EXERCISE DIRECTIONS » Reproduce each line below precisely. Drop the pictures.

GIVEN DATA »
[Start of section]

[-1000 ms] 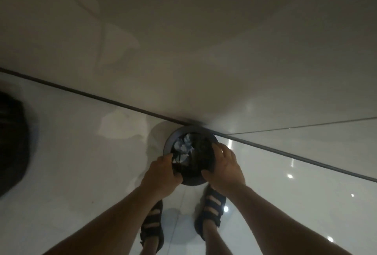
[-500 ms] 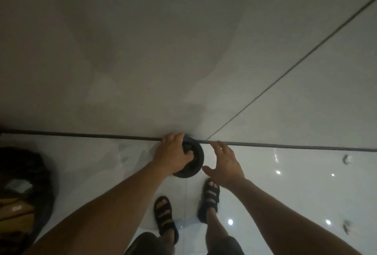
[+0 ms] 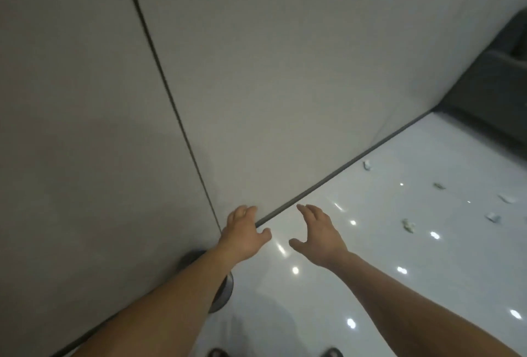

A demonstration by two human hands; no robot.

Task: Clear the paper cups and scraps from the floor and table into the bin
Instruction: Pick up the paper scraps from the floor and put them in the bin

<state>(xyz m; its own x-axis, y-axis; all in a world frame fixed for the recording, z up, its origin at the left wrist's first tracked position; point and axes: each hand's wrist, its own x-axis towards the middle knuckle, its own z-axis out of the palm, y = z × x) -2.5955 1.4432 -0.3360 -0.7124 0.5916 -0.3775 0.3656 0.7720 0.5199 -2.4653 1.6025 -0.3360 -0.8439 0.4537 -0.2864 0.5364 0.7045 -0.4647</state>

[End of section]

EXERCISE RESULT »
[-1000 ms] 
[-500 ms] 
[+0 ms] 

A demonstration by two human hands; no robot.

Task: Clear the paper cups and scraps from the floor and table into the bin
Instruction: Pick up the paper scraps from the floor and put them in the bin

<state>(xyz m; its own x-axis, y-axis; all in a world frame fixed for the recording, z up, its origin at the left wrist's first tracked position; point and axes: each hand's wrist, its own x-axis towards the middle knuckle, its own z-axis out of the palm, y = z × x) -2.5955 1.4432 -0.3360 -0.7124 0.5916 -0.3775 0.3656 0.7720 0.5199 -2.4653 1.6025 -0.3360 -0.8439 0.4537 -0.2864 0.5364 0.7045 -0.4647</state>

With this, the exercise is finished.